MASSIMIANO, arcivescovo di RAVENNA, santo. - Diacono della Chiesa di Pola, n. nel 498, m. a Ravenna il 21 febbr. 556. Dalla natia Istria passò alla corte di Costantinopoli. Il 14 ott. 546, in Patrasso d'Acaia, da papa Vigilio, per volere di Giustiniano, fu consacrato vescovo di Ravenna. Prima di questa data, quel poco che si sa della sua vita è intessuto di leggenda. Agnello di Ravenna ha inserito nel suo Liber pontificalis alcune righe di M., che sono quanto rimane dei suoi scritti, come pure ha ricordato una missione del medesimo ad Alessandria, prima di ascendere all'episcopato, forse per dirimere beghe e questioni teologiche.

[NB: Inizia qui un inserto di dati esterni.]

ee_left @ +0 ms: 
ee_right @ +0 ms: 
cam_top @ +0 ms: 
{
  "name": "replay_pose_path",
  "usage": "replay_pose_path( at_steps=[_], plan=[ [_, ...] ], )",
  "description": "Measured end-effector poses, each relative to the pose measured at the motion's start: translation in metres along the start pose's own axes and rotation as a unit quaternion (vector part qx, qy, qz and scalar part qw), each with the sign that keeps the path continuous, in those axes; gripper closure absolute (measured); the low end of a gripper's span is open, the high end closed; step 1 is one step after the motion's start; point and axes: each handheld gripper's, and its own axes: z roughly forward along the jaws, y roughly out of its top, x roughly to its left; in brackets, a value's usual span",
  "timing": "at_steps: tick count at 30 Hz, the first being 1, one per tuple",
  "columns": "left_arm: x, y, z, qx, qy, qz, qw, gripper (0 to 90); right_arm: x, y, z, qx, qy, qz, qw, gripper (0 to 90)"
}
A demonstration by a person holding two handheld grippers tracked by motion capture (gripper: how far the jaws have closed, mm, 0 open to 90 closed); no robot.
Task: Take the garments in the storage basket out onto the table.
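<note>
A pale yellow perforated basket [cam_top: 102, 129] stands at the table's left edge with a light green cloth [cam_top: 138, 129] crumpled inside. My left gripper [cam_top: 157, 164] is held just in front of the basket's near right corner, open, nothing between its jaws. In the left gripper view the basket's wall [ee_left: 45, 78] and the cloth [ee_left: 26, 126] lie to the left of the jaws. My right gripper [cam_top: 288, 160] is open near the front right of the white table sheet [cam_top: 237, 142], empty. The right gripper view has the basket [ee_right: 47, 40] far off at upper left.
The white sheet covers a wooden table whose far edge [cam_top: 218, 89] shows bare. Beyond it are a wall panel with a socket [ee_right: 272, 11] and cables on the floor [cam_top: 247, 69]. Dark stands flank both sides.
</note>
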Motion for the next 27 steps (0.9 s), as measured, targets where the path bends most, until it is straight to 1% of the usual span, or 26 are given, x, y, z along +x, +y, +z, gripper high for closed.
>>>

Ma a Ravenna la personalità di M. è viva nella storia ecclesiastica e nei monumenti della città. Prima inviso al clero ed al popolo, che nella lotta dei «tre capitoli» si era schierato nella quasi totalità in favore della parte scismatica e vedeva quindi in M. il pastore imposto dalla corte bizantina per stroncare quest'atteggiamento scismatico, M. riuscì nel suo intento, così da esser, in seguito, considerato come il vescovo ideale. Unico metropolita in Italia fedele a Vigilio, la sua opera sorpassò i confini della sua Chiesa e della sua provincia, estendendosi ai territori delle provincie ecclesiastiche di Milano e di Aquileia, con puntate anche nel territorio della dizione metropolitica romana. Primo in Occidente assunse, dopo il 549 e prima del 554, il titolo di archiepiscopus, con un significato ben più ampio di quello odierno: non semplice metropolita, ma capo di un gruppo di metropoli. Si deve a lui la consacrazione delle celeberrime basiliche ravennati di S. Vitale e di S. Apollinare in Classe, che adornò di splendidi musaici. Nella prima, nel grande quadro storico di sinistra, vicino a Giustiniano, ancora oggi si ammira la figura del vescovo «alto di statura, esile di corpo e macilento, con i pochi capelli che gli fanno corona», e che guarda con «gli occhi glauchi», come lo descrive l'Agnello. In Ravenna, per sua volontà, sorse anche la basilica in onore del protomartire Stefano, in cui depose reliquie del titolare e di altri 20 santi, e fu rinnovata quella di S. Andrea Maggiore: l'una e l'altra oggi scomparse. In Pola rimase famosa la basilica di S. Maria Formosa, di cui oggi resta ben poca cosa.
Della sua munificenza è testimone la nota cattedra d'avorio, che reca il monogramma interpretato Maximianus episcopus. Da lui ebbe inizio quel patrimonio istriano, che nei secoli successivi rese celebre e ricca la chiesa di Ravenna sulla sponda orientale dell'Adriatico. Un'attività poco nota ed ancora poco studiata di M. è quella ricordata da Agnello, che riguarda la sacra liturgia.

il suo nome è inserito nel Martirologio romano al 21 febbr.